Another mistake IMHO is going crazy on OO and having, e.g., an `Order` object encapsulate everything like validation, persistence, reporting, serialization, etc... You end up with an object that retains so much state that it's hard to test. By coupling data and function you also end up in a corner trying to do bulk operations efficiently, falling into an awful idiom of iterating objects and calling a method on them, leading scalability issues with N*M queries, and so on. The testable/scalable route is following a functional approach and designing your business API from the start around functions that deal with sets and take all the necessary state as a parameter, or data structure that represents the current state.

It's a general problem with poor programming practices. When you see people subclassing controllers to modify behaviour, it's clear something went wrong. On the other hand, splitting out your business logic (which should take clean data structures) and putting your persistence system in its own layer, you get a clean, decoupled system, which you may or may not reuse elsewhere, but that is certainly easier to understand and test than when "good design" means accessing the database in a controller or in a view.

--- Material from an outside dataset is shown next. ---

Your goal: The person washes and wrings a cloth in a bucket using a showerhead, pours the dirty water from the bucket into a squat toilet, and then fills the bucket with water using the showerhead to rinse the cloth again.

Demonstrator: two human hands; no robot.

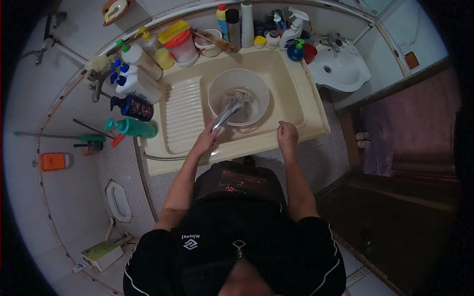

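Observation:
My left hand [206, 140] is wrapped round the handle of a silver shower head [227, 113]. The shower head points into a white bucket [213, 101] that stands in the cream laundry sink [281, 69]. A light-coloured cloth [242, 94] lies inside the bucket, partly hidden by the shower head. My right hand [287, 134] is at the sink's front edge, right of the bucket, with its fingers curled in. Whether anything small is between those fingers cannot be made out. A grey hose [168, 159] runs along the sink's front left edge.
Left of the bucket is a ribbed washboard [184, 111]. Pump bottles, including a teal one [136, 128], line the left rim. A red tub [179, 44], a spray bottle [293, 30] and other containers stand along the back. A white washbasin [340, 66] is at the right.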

Framework or no framework, you'll get the same design from programmers who stare blankly when somebody says "separation of concerns".

In my experience, projects written without frameworks like rails or Django have a tendency be worse than those that used a framework.
Half? More like 1/5th or even less. Ruby is the real horse power.
I know your point is that Ruby is where it's at, but do this:

In the top line of config/boot.rb above EVERYTHING else, put this:

    require 'tracer'
    Tracer.on
Now, start Rails. Wow that's a lot, huh? Stop again. Now try replacing those two lines with:

    set_trace_func proc { |event, file, line, id, binding, classname|
      printf "%8s %s:%-2d %10s %8s\n", event, file, line, id, classname
    }
Start it again. Lot going on there...
Are you implying I even use that pile of turd?
I find it really interesting and awesome that Rails and PHP are both (at the same time) in the process of (re)discovering the architecture described in Evan's DDD and Fowler's PEAA.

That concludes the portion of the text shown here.